To address these issues, this PR introduces a more flexible and easy-to-use reward model design. Specifically, it implements two main classes: RewardModelManager and RewardManagerWorker, with some runnable scripts in recipe/fapo.

image
  • RewardModelManager first launches multiple reward servers and then adopts a router-based approach to manage these servers (using SGLang Router), distributing requests to reward servers.
  • RewardManagerWorker retrieves the remote actor handle, providing users with greater flexibility in designing custom reward functions. For example, users can easily implement a customized reward function like the following:
async def compute_score(
    data_source: str,
    solution_str: str,
    ground_truth: str,
    extra_info: dict,
    reward_router_address: str,
    reward_model_tokenizer: PreTrainedTokenizer,
):
    # Compute rule-based reward score
    rule_based_score = ...

    # Compute GRM reward score
    grm_prompts = ...
    grm_prompt_ids = ...
    # Users can directly call the reward model
    grm_outputs = post(f"{http://{reward_router_address}/generate}", ...)  # post request to reward router
    ...

    # Final reward score
    final_score = ...

    return final_score

This implementation provides a reward_model interface in the compute_score method, maximizing flexibility and convenience for algorithmic design.

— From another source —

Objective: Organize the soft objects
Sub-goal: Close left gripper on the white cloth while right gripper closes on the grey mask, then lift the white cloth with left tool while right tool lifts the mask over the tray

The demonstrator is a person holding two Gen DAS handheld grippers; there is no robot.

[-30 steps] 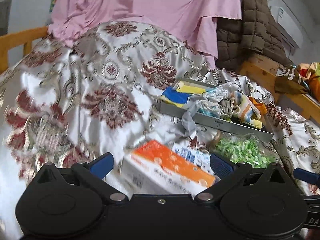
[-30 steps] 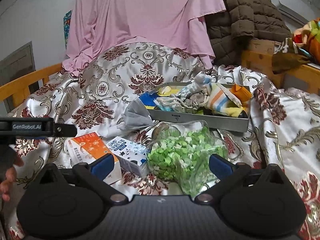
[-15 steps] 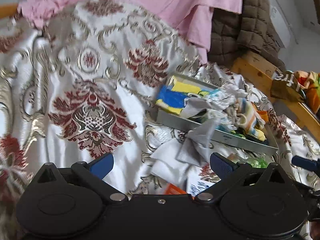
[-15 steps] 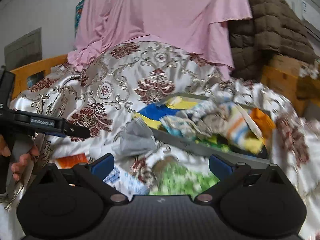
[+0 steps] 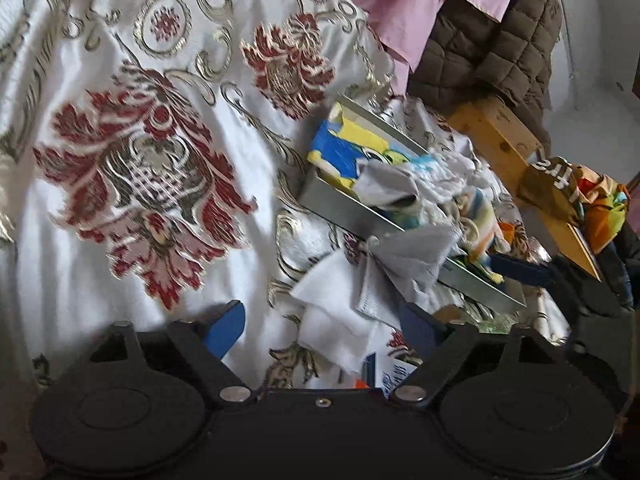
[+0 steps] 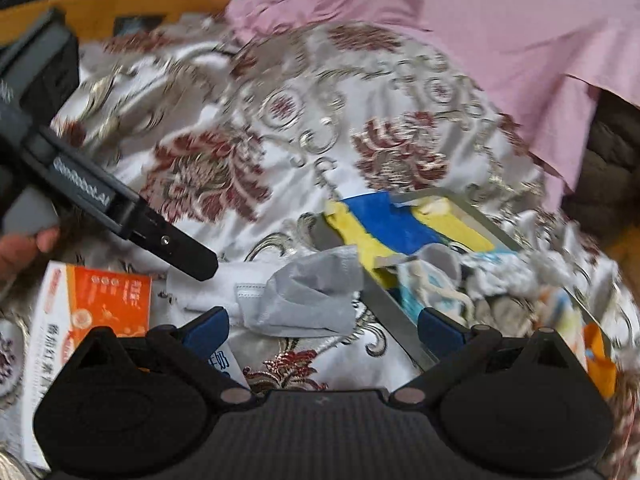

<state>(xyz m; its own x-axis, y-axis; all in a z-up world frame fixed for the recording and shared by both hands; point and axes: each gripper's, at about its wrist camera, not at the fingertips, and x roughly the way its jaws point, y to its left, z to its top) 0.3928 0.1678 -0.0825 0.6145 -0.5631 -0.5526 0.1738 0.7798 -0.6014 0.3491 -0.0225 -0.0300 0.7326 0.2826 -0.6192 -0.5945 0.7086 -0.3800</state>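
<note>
A: Item 1, grey face mask [image 6: 308, 296]: lies crumpled on the patterned bedspread [image 5: 132, 160], one edge draped over the near wall of the metal tray [image 5: 340, 210]; a white cloth [image 5: 332, 312] is touching it.

B: Tray contents?

A: Mixed soft pieces, blue-and-yellow cloth [image 6: 392, 228] at the far end.

B: Grippers?

A: Left gripper [image 5: 320, 326]: jaws closing, white cloth between the pads, not pressed. Right gripper [image 6: 324, 330]: jaws spread, nothing pinched. An orange carton [image 6: 88, 316] lies beside.

Both wrist cameras look steeply down, close over the floral satin bedspread [image 5: 132, 168]. Both views share the grey metal tray [image 5: 344, 210] of cloths and the crumpled grey mask [image 6: 312, 300] just near of it.
</note>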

Note that this is an asynchronous function, so efficiency is not a concern—each sample is processed asynchronously.

Integration with AgentLoop

This PR introduces asynchronous reward computation for individual samples (async def run_single(self, data: DataProto) -> dict) and leverages an event loop to handle reward computation in parallel, significantly improving processing efficiency.

Moreover, this implementation can be integrated with agentloop for improved efficiency (has been implemented):

image

In this mode, the reward model operates independently from the rollout process (standalone mode), enabling a natural async data flow where each sample undergoes reward rollout immediately after actor rollout.

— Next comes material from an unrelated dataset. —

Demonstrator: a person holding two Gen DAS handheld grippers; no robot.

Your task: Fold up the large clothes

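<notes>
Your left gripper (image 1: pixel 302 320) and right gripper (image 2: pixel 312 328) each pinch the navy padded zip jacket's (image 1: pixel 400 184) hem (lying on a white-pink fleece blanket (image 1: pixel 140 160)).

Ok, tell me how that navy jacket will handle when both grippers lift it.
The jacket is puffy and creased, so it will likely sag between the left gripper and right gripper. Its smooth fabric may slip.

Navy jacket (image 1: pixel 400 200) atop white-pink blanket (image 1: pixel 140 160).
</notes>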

With this implementation, code redundancy is reduced in the existing reward model while maximizing flexibility for user-customized reward functions.

Runable Scripts

A runnable example is provided in recipe/fapo/. The newly introduced parameters for this implementation are placed in fapo/config and will be integrated into the main codebase upon completion of the refactoring.

@wuxibin89
Copy link
Collaborator

wuxibin89 commented Oct 17, 2025

Does sglang wake_up/sleep works in colocated mode? I observed that sglang seems resume with random weights in colocated mode.
https://github.com/volcengine/verl/blob/main/verl/workers/rollout/sglang_rollout/async_sglang_server.py#L183-L188

@yyDing1
Copy link
Collaborator Author

yyDing1 commented Oct 17, 2025

Does sglang wake_up/sleep works in colocated mode? I observed that sglang seems resume with random weights in colocated mode. https://github.com/volcengine/verl/blob/main/verl/workers/rollout/sglang_rollout/async_sglang_server.py#L183-L188

Yes, I checked the related issues and found that the same phenomenon was mentioned in sgl-project/sglang#6367 (comment). In short, since RL normally uploads a new set of parameters, sglang simply discards the old ones to speed up. I also looked into the recent PR sgl-project/sglang#10873, which seems to add support for reusing the original weights by keeping a stored copy.

@yyDing1
Copy link
Collaborator Author

yyDing1 commented Oct 17, 2025

The PR seems to be included in sglang 0.5.3.
So we may pass enable_weights_cpu_backup = True when launching the sglang servers (for reward models) to resolve this issue.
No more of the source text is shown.